Trabalho de parto
Para os homens, soa apavorante. Para mulheres que nunca pariram, mas pretendem um dia, é uma inquietação anunciada. Mas não há motivo para pânico, a dor é diluída no êxtase.
Está acontecendo: homens e mulheres do mundo inteiro estão em um trabalho de parto coletivo. É chato, dolorido, dá vontade de desistir no meio, mas não se interrompe um processo em curso, um nascimento tão aguardado. Um novo mundo foi gestado e está aí, chegando. Já começou a despontar. A cabeça já está para fora. Não há como retornar. O que precisamos fazer agora, juntos, é colocar mais pressão, dar mais estímulo, até que possamos celebrar: ufa, conseguimos.

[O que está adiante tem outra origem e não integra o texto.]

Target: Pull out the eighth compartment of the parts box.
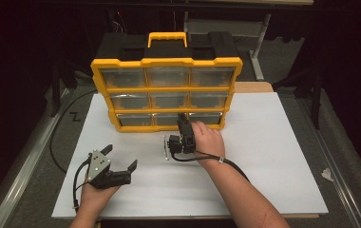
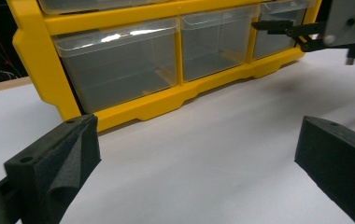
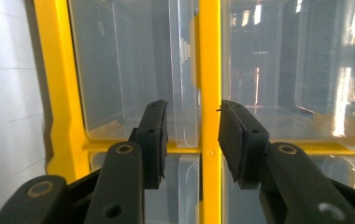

Nunca é uma travessia fácil. De uma sociedade machista para uma sociedade mais igualitária: estamos a caminho. Mulheres e homens com os mesmos direitos, as mesmas oportunidades, sem que isso gere insegurança, sem que eles recorram ao ímpeto selvagem de matar suas namoradas e esposas caso elas deixem de amá-los. Estamos cada dia mais perto. Força!
Um mundo em que ser negro, pardo, branco, magro, gordo, velho ou moço não altere o tratamento que se recebe da polícia, no hospital ou na entrevista de emprego. Julgar pela aparência, pela cor e pela idade é coisa do passado. Chegamos até aqui. Há dilatação suficiente. Falta só mais um pouquinho.
Um mundo mais consciente sobre a necessidade de cuidarmos da nossa saúde mental e física. Em que ansiedade, depressões e demais distúrbios não sejam menosprezados, e que todos combatam o sedentarismo, seja caminhando, dançando, praticando um esporte ou treinando num parque ou academia. Respire fundo. Estamos quase lá.
A transição do mundo analógico para o digital é um cordão enrolado no pescoço, hora de ter cuidado: muita gente está seduzida pela fragmentação dos contatos, pelos estilhaços de notícias. As reflexões profundas lutam para sobreviver neste universo caleidoscópico. Nada voltará a ser como antes, é preciso se habituar com a tecnologia, fazer bom uso dela, mas sem deixar que a desinformação substitua o conhecimento. É o conhecimento que nos forma, independentemente da ferramenta.
Este mundo novo que foi tão desejado é o lugar em que nossos netos e bisnetos viverão: mantenhamos o otimismo possível. Tem dado um trabalhão parir uma era em que haja mais consciência ambiental e social. Não é fácil dar à luz um universo livre de preconceitos, menos embrutecido e menos tenso diante de diferenças que, afinal, nunca fizeram mal a ninguém. Estamos esgotados, mas nos esforcemos mais um pouco, lutemos por esta sociedade moderna, menos consumista e mais espiritualizada, que precisa, finalmente, nascer. Ela está com metade do corpo em nossas mãos e já dá para ver a lindeza que será.